Action item: After finding the line with "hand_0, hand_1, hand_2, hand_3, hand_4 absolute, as" in the data below, set down exactly each line through the one with "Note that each", inclusive, and stop there.

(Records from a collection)
---
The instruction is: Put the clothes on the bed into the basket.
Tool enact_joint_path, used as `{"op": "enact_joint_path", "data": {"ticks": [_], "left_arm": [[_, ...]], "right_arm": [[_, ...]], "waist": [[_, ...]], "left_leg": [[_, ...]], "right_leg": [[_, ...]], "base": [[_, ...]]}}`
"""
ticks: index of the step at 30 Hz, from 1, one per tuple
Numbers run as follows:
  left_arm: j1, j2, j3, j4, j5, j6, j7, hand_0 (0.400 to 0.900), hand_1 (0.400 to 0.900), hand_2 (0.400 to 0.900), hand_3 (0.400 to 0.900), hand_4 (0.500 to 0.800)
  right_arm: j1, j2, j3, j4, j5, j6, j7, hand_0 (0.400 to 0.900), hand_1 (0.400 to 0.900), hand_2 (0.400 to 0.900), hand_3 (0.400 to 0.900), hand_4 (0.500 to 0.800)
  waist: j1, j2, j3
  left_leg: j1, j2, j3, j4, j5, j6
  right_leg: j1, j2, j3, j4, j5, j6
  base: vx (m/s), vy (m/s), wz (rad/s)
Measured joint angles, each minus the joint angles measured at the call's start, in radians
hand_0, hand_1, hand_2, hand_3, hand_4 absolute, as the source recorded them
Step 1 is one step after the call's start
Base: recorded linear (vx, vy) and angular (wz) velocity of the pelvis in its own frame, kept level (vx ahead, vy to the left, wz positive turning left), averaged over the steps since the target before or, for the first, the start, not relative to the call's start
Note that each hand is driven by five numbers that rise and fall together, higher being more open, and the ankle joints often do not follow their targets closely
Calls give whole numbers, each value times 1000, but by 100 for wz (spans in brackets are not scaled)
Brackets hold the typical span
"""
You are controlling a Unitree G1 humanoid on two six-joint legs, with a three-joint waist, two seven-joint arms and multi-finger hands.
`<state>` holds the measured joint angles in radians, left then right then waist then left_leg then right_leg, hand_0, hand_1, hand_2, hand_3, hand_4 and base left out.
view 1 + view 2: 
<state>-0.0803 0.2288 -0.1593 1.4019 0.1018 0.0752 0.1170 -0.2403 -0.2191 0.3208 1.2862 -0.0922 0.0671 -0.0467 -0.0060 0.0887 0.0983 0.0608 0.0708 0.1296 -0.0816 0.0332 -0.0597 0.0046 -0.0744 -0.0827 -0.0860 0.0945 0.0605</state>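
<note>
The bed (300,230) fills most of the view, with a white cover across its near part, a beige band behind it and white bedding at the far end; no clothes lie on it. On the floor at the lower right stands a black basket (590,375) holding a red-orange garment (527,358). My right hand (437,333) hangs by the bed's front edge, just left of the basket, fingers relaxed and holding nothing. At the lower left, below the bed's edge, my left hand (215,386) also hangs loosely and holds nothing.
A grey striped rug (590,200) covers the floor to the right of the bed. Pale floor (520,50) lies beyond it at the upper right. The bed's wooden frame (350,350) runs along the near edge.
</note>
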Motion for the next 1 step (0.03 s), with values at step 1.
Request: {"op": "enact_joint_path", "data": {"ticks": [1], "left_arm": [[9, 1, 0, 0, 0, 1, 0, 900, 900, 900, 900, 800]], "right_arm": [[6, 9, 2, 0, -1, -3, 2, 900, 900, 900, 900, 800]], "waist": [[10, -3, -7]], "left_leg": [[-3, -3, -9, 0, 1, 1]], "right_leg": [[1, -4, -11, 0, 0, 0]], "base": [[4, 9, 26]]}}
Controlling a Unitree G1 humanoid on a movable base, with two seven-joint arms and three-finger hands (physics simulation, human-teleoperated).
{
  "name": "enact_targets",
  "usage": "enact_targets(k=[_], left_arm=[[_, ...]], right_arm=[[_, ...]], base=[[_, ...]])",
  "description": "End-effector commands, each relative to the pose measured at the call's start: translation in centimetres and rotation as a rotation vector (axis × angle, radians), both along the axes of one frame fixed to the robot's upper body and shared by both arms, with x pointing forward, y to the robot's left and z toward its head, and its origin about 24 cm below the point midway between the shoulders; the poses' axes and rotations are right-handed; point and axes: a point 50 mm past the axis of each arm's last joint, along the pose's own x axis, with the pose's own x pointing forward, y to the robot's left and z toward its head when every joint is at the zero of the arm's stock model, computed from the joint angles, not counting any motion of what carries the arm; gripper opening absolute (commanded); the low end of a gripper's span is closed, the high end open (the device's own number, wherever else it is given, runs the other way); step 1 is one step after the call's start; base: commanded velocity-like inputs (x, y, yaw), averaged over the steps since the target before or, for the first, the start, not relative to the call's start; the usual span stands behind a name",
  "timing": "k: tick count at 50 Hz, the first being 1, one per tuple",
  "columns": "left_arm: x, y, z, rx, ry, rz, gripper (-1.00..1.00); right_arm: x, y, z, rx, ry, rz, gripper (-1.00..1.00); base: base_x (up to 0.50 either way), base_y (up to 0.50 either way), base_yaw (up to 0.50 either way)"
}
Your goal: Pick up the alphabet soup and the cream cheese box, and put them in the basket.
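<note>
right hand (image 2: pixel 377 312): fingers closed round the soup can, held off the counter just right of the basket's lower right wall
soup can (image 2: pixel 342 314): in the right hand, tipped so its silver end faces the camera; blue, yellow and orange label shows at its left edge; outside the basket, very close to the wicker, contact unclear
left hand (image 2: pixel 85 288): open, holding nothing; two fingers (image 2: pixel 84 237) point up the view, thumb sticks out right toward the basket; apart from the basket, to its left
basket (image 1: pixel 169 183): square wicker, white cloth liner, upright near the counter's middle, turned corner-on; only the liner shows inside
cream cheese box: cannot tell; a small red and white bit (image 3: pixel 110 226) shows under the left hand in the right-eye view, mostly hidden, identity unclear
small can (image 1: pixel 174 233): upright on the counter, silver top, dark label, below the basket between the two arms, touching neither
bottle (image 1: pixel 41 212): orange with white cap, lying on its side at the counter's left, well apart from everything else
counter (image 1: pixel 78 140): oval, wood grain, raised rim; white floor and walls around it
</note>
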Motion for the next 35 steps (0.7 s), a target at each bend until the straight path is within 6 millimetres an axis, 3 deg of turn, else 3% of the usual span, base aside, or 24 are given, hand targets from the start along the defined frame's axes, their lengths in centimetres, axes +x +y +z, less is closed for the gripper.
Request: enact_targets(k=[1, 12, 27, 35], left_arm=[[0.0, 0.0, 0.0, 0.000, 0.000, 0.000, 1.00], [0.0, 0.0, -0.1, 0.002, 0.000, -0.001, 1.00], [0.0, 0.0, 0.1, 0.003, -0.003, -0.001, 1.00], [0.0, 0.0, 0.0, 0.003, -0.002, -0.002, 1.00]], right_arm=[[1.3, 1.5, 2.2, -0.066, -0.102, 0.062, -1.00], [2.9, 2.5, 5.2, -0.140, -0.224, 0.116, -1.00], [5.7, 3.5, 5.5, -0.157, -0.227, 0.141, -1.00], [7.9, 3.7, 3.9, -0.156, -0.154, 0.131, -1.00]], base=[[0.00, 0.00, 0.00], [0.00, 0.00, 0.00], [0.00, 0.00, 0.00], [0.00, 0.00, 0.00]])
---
Result of the task:
hand_0, hand_1, hand_2, hand_3, hand_4 absolute, as the source recorded them
Step 1 is one step after the call's start
Base: recorded linear (vx, vy) and angular (wz) velocity of the pelvis in its own frame, kept level (vx ahead, vy to the left, wz positive turning left), averaged over the steps since the target before or, for the first, the start, not relative to the call's start
Note that each hand is driven by five numbers that rise and fall together, higher being more open, and the ankle joints often do not follow their targets closely

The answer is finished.